While team managers and riders don't often like to talk about paddock politics or even admit the existence of a hierarchy, Hayden laughed at the notion that everyone gets a fair shake and equal treatment.
He said, "It's a great line… 'Oh, there is no #1 rider, no #2 rider.' Well, there is -- in every team. I'm sure that will be the case here as well, so I need to step up and put my name on top. I'm going to try to push that way (to guide development).
"I've said it all along and I really believe it; we've had two bad years, but there is no reason why -- with this engineering, this sponsor, this team -- that we can't have just as good a bike as anyone on the grid, and if we hit everything right, have the best bike on the grid.
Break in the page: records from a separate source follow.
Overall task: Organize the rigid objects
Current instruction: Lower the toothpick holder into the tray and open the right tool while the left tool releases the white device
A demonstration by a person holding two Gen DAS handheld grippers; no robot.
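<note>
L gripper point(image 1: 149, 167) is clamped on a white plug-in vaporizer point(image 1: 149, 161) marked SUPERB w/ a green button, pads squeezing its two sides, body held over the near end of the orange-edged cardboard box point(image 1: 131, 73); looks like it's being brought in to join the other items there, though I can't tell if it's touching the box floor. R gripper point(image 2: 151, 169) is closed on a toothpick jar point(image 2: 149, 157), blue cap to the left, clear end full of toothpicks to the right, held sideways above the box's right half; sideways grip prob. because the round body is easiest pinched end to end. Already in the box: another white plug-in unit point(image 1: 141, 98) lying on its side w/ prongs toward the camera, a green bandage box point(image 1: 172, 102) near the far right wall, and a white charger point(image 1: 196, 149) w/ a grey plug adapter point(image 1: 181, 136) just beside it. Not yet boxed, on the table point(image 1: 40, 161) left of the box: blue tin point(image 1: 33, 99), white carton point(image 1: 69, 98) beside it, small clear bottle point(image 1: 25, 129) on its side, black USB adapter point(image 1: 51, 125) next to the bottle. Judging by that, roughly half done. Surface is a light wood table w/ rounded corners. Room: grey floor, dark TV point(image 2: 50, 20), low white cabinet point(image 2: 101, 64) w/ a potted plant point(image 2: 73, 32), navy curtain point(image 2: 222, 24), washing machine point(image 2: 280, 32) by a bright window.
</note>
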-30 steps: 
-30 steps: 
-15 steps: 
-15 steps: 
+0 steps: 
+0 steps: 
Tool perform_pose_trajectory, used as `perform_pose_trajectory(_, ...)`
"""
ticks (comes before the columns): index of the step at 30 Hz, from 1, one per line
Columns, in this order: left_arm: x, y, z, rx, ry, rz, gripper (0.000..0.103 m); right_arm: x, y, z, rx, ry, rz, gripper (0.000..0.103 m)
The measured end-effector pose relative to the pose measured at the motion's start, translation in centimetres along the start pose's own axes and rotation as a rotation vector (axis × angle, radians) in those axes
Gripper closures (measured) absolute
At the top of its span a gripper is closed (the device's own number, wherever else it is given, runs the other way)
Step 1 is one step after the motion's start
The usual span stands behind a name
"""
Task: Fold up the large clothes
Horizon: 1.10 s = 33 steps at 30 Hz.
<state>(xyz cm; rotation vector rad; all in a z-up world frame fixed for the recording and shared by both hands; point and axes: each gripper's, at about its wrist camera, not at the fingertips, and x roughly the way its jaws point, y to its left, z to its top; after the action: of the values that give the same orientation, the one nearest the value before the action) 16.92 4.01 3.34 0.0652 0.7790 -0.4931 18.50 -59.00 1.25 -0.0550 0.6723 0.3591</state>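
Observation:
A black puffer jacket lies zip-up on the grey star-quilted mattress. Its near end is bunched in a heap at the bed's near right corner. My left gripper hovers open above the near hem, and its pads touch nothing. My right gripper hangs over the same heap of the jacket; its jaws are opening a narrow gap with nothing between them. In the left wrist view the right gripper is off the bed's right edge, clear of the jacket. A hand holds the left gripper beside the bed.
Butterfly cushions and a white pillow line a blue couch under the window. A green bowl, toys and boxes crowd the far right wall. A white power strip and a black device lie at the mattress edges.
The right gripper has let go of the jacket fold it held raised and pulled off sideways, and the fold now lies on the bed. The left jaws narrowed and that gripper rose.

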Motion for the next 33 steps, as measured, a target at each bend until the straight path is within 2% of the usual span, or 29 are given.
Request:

"The bike now is a lot better all-around -- more comfortable, more natural… closer to the Japanese I'd say. We fixed the pumping, which when I first got on it was the thing; I had never ridden anything like that. Some of the things now, I'm probably used to, but I'd say it's a lot closer to the Japanese bikes and they feel the same.
"I think I helped a lot -- that's one the things I pushed for. Before, even to work on, it was crazy watching them work on the bikes. Now they work on them in a similar way. I don't feel we're as far away as it maybe looks.
"If I thought it was crazy and an impossible task, I would have stayed home. I don't really need the money and I wouldn't come back if I thought I was going to run around in sixth place all season."